This is a continuosly evolving demo architecture for the annual Microservices March NGINX event. The architecture consists of a simple chat system in which each "conversation" has two users (think LinkedIn messages).

The Microservices March 2023 event has finished. You can view the materials which include video and text-based tutorials at this link. All of the tutorials use tag v1 as a base, although some start from other branches but it will be noted in the lab guides.

The instruqt-based interactive labs are no longer available.

We suggest you read and understand this document before continuing. Start up instructions can be found in the platform repository README.

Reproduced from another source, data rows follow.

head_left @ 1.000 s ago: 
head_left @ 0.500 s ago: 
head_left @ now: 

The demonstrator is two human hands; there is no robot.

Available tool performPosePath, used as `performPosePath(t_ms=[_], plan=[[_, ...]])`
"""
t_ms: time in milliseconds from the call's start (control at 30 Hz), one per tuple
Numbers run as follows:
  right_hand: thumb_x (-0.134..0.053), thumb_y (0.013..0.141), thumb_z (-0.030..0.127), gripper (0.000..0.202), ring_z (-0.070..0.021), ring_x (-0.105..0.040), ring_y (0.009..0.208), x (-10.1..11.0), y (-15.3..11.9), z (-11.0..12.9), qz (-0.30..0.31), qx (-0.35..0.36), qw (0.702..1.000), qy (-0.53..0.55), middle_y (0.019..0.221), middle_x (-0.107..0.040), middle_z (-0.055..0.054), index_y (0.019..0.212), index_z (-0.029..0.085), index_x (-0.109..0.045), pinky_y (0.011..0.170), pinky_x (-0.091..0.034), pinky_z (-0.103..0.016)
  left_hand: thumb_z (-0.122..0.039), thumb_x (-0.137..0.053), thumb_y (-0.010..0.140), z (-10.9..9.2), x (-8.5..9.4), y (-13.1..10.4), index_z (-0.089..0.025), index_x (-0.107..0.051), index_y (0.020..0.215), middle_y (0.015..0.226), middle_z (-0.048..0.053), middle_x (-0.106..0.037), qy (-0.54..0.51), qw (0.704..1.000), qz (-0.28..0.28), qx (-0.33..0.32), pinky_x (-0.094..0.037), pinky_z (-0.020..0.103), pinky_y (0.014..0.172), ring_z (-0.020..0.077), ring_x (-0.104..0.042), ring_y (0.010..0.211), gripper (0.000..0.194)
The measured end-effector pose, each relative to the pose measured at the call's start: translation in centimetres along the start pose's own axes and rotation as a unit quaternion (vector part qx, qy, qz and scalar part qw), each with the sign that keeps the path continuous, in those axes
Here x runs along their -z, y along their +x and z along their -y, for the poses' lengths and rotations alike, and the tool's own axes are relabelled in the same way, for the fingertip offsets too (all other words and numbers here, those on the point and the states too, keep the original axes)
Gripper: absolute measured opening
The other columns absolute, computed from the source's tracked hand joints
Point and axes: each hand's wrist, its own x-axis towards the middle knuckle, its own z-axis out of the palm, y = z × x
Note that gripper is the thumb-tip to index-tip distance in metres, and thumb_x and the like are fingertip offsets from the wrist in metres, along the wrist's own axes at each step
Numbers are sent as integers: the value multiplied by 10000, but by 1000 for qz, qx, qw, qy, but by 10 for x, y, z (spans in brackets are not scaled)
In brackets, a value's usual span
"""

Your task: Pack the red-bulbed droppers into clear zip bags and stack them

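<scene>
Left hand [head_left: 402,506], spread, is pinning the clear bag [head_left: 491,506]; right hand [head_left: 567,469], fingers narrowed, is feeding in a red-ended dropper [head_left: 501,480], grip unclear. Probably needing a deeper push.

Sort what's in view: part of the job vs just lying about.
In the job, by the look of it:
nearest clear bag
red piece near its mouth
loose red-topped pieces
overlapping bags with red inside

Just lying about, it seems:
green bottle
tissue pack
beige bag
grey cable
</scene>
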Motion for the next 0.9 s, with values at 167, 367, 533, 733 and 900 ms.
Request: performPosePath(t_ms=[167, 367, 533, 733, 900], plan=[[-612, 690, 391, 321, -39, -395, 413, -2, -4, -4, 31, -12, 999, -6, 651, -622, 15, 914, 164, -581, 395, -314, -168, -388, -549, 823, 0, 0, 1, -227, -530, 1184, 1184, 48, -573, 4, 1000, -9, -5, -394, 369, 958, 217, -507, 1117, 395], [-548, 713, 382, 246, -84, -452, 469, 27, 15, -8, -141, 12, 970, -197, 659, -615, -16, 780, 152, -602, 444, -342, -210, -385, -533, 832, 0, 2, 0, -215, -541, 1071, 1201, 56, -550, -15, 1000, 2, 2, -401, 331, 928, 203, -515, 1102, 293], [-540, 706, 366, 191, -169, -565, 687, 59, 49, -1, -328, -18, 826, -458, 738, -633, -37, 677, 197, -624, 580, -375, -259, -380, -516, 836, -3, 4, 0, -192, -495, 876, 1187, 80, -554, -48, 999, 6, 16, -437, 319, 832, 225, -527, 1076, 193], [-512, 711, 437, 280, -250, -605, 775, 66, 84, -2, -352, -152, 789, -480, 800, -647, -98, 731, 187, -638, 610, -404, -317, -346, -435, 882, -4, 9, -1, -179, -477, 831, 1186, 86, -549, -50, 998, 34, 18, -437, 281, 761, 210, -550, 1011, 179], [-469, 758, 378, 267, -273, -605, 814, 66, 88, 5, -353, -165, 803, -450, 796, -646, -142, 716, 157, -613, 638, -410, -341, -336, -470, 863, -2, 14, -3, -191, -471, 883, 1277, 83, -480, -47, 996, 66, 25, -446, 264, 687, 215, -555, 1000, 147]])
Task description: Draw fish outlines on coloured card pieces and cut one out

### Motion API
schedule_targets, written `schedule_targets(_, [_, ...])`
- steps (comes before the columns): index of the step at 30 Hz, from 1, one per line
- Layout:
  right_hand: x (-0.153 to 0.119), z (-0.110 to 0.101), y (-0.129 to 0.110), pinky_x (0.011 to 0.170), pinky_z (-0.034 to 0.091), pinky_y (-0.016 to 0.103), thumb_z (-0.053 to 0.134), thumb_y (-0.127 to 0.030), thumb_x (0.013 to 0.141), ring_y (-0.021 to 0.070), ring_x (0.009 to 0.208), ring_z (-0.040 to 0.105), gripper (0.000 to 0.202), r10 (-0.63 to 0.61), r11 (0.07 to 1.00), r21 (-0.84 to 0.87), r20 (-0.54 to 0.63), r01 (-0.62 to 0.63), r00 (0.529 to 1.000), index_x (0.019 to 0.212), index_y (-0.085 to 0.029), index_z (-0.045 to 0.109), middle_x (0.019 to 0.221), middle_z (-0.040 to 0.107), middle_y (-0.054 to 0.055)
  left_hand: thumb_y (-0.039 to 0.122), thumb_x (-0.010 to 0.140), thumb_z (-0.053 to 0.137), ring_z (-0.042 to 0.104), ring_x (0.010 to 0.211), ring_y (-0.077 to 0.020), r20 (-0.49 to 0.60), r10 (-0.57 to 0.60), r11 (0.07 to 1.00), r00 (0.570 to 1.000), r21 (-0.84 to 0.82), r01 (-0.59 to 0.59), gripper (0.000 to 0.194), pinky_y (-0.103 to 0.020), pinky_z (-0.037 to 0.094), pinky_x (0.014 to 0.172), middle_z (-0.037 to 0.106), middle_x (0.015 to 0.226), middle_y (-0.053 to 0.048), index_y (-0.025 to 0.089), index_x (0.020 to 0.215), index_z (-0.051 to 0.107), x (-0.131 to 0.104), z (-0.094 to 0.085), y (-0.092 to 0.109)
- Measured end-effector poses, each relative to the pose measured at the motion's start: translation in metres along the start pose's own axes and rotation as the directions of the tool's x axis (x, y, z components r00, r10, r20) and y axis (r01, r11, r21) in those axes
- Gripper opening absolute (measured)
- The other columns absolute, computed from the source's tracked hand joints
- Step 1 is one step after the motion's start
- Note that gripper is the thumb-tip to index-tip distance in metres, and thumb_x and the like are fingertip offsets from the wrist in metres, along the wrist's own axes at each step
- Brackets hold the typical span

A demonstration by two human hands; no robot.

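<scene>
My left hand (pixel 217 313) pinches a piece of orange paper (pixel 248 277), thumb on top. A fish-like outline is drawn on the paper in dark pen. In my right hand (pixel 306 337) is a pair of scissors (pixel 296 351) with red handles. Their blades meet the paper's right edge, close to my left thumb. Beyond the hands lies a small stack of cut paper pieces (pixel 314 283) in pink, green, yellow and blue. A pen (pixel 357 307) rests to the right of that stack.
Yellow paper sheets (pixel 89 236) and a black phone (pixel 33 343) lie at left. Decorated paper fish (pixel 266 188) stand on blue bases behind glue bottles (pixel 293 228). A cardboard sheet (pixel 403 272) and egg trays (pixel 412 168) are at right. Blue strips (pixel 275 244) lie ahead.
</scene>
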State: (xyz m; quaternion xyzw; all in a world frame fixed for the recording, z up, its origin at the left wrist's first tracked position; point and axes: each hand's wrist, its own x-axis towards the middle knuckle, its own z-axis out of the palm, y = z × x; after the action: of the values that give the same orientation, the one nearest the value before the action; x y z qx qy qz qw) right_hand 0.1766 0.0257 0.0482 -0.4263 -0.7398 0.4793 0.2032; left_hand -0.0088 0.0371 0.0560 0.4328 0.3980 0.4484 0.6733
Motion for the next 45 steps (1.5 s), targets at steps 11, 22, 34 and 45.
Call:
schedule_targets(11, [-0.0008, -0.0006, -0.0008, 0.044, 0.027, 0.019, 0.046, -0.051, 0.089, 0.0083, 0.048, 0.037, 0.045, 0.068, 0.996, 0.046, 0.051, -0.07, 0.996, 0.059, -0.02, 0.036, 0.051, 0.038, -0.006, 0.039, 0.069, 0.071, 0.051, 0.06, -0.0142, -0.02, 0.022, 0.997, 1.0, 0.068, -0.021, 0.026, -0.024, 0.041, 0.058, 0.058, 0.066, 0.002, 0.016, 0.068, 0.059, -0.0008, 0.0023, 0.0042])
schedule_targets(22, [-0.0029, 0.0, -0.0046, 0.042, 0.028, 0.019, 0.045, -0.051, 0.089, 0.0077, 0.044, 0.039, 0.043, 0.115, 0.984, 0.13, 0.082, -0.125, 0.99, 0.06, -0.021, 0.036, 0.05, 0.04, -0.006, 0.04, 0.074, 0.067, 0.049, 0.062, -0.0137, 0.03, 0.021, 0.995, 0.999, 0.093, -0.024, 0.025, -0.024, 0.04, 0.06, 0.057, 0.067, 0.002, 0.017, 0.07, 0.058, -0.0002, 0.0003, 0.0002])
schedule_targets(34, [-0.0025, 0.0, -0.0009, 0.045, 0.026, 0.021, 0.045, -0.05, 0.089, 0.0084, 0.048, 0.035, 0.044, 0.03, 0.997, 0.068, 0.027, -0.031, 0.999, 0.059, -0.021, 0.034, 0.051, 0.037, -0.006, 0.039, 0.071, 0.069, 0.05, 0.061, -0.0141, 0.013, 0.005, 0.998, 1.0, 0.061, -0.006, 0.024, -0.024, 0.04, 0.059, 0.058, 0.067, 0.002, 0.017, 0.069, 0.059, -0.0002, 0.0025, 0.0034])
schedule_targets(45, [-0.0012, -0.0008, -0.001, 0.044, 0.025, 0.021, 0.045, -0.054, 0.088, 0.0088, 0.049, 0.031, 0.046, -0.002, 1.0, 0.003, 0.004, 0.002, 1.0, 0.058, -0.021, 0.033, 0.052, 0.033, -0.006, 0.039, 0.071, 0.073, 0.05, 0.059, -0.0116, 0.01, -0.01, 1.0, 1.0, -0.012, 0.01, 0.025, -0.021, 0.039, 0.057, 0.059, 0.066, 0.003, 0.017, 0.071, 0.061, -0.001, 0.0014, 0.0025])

• Be understandable to learners of various backgrounds and experience levels
• Show common microservices concepts using a very simple approach
• Show how the organization of your teams needs to be considered together with the arrangement of your services
• Be reasonably similar to what you might see at a medium-sized SaaS company

• To be a production-ready example
• To provide perfect or prescriptive solutions
• To use the newest technologies

This demo architecture is NOT meant to be an example of a production-ready application architecture. Instead, its primary goal is to illustrate the challenges of a microservice architecture in their most basic form.

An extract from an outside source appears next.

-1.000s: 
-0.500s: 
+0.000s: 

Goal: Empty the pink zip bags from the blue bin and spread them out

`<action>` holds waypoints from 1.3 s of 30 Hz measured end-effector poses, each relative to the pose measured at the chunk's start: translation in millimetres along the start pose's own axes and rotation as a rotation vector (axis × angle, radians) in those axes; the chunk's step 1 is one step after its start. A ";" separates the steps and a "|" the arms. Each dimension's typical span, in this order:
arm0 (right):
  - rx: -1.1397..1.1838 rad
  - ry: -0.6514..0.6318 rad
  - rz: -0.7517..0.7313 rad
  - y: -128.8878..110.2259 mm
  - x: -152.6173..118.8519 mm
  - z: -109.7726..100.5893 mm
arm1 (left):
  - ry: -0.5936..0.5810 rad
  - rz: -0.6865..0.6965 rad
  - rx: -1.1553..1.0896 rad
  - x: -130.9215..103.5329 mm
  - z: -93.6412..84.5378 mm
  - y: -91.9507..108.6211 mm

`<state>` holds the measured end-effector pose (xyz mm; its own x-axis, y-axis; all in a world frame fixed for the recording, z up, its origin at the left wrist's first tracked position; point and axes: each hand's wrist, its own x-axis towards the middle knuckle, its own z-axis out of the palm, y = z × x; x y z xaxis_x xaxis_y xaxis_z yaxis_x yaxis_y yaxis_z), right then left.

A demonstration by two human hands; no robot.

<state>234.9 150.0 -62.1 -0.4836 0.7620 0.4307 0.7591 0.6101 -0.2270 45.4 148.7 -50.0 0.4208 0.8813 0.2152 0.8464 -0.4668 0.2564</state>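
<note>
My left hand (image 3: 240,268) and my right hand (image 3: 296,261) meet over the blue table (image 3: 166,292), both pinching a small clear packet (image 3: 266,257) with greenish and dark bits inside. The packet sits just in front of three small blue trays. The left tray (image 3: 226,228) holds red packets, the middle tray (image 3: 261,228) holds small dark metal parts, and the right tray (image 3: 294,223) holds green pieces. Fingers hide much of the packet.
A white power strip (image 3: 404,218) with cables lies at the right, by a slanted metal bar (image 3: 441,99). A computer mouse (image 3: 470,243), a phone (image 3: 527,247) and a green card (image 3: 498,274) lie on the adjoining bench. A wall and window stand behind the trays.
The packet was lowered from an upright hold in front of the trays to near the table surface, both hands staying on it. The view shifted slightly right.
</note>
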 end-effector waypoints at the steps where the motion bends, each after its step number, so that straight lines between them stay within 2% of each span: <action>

Reasons for the inclusion of tooling and of decisions made around common issues shall be described in terms of the decisionmaking criteria behind them and the core problems being solved. Through study of this demo, one should be able to make decisions about their own architecture rather than copying patterns blindly.

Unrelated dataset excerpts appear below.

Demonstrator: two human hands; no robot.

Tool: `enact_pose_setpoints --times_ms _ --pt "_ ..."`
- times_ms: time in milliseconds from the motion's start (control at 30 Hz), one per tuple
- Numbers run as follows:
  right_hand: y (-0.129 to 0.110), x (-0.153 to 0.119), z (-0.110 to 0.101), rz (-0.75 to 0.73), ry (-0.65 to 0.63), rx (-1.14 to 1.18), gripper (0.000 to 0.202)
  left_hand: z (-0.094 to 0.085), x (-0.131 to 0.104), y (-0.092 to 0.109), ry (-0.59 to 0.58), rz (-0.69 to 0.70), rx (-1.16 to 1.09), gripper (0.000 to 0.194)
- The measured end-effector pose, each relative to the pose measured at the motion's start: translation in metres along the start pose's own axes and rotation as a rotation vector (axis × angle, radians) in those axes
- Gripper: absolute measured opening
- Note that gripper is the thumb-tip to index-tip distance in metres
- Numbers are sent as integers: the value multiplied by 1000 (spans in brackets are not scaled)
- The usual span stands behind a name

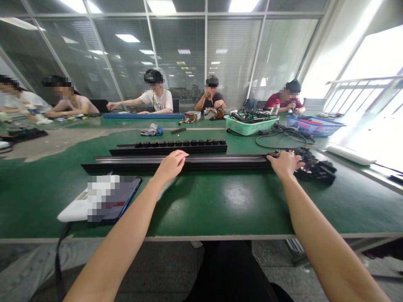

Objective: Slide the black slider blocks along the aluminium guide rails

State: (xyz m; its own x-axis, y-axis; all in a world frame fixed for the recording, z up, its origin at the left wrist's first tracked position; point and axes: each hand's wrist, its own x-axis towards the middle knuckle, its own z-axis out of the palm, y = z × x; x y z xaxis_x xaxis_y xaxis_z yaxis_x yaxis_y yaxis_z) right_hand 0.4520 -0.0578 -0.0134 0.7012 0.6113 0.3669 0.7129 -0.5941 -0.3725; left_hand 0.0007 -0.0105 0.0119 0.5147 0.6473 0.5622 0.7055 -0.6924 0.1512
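Resting the left hand (171, 164) on the long black rail (220, 165) here, holding the fingers close together and bending them over the top, near the middle of its length. Not being able to tell whether gripping it or simply leaning on it, with the thumb hidden from this angle! Over to the other side, spreading the fingers of the right hand (285, 162) apart, setting the thumb by the rail's right end and reaching with the rest over a heap of black parts (318, 168).

Looking along that rail now, lying sideways across the green table (201, 214) and showing a shiny groove along its upper side. Looking just past it, spotting a shorter black rail (198, 149) lying roughly parallel, with a row of small black pieces (179, 143) showing above its edge.

Glancing to the near left, finding a white device (73, 208) and a dark phone (129, 191) lying close together. Going farther back, passing a blue-grey cloth bundle (153, 130) and a small dark bar (178, 131), then coming to a loaded green basket (252, 126) and, to its right, a blue basket (329, 129). Across the table, seeing a person in a white T-shirt (162, 102) sitting behind a long blue bar (145, 116).
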Motion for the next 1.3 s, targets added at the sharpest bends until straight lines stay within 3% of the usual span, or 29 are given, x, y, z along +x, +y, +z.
enact_pose_setpoints --times_ms 1300 --pt "0 1 0 86 35 -13 38 0 -1 0 -7 -12 -13 37"
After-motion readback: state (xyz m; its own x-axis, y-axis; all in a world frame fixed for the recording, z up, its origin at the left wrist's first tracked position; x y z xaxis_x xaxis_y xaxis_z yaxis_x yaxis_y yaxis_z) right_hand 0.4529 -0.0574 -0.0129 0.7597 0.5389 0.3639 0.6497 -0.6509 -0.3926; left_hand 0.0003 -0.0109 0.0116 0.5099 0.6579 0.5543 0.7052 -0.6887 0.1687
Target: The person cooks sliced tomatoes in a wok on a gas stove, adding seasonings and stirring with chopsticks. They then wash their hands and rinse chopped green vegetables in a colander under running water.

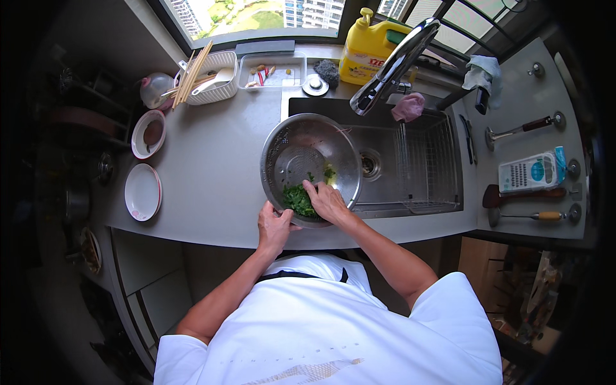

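A stainless steel colander bowl (344,144) with perforated walls rests partly on the counter and partly over the left side of the sink. Chopped green leaves (299,199) are heaped low in it, and a few more bits cling to its right wall. At the near left rim, my left hand (274,224) grips the bowl with the thumb over the edge. My right hand (327,199) reaches in over the near right rim, its fingers at the leaves. Some of those fingers are hidden, so how firmly they hold any leaves is unclear.
A chrome faucet (397,65) arches over the steel sink (380,195), which holds a wire rack (423,163). Behind stand a yellow jug (363,48), a plastic tray (301,72) and a utensil basket (226,89). Two bowls, one nearer (143,192) and one farther (139,137), sit left.
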Tool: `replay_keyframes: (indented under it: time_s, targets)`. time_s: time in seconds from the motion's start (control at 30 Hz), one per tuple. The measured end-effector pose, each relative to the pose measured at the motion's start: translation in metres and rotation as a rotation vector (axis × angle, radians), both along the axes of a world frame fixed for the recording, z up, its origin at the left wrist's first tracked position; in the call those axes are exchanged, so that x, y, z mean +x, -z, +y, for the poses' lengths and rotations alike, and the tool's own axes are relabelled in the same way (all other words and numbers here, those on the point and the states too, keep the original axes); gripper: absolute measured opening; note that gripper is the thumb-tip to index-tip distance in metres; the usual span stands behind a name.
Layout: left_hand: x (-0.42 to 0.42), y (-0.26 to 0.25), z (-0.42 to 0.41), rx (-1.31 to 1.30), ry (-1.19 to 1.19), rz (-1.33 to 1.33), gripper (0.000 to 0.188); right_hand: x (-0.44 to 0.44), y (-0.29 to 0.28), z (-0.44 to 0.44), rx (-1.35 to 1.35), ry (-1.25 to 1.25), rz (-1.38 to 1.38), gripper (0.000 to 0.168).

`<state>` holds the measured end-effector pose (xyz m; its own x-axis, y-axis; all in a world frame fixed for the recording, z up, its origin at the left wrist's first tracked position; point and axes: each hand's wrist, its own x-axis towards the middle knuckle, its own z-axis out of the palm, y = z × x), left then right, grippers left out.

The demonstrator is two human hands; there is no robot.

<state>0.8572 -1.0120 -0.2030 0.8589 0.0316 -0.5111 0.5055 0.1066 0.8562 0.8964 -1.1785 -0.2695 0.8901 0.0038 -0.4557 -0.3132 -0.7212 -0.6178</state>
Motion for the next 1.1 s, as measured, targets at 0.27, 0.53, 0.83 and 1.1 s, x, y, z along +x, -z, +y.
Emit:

This demo does not use any complex container orchestration systems such as Kubernetes or Nomad, nor does it use other supporting frameworks like service meshes.

Although these are necessary if you want to deploy microservices in any serious capacity, they hide key concepts and it's easy to get caught up in the quirks of their configuration languages and implementations.

Docker is used because it is widely known and we can explicitly show network configurations. Pains will be taken to explain Docker based setups as much as possible without assuming any previous knowledge on the part of the user.

Examples are presented in the smallest set of technologies possible, and the most commonly used technologies have been chosen.

Applications have been written to colocate the non-boilerplate code as much as possible so that in most cases it should only take reading a single, main file to understand what a given application is doing.

Heavy frameworks have been avoided and any database interaction is presented in raw SQL for maximum clarity.

The demo architecture is a basic messaging application in which two users can exchange messages. A user will receive notifications about new messages. The functionality is similar to that of LinkedIn messaging.

There are two backend services, notifier and messenger.

Each service has its own PostgreSQL database.

There is a single RabbitMQ message queue that any service can use. It is defined in the platform repository.

graph TD
G --> A
subgraph System
A[NGINX] --> | send message | B[messenger]
B --> | message content | C[(messenger)]
B .-> | new_message | D[RabbitMQ]
D .-> | new_message | E[notifier]
E <--> | notification preferences | F[(notifier)]
end
E --> | notification based on preferences | H
subgraph Users
G(user_a) --- | In a conversation | H(user_b)
end

The above diagram illustrates the following basic flow (given user_a and user_b being in a conversation together):

1. user_a sends a message to user_b
2. The message is routed to the notifier service by the NGINX load balancer
3. The message is saved in the database
4. The messenger service produces the new_message event to RabbitMQ
5. The notifier service, which is consuming data from RabbitMQ processes the new_message event
6. The notifier service checks its database to find the notification preferences for user_b`
7. The notifier service dispatches the notification about the new message to user_b (shown via logs from notifier)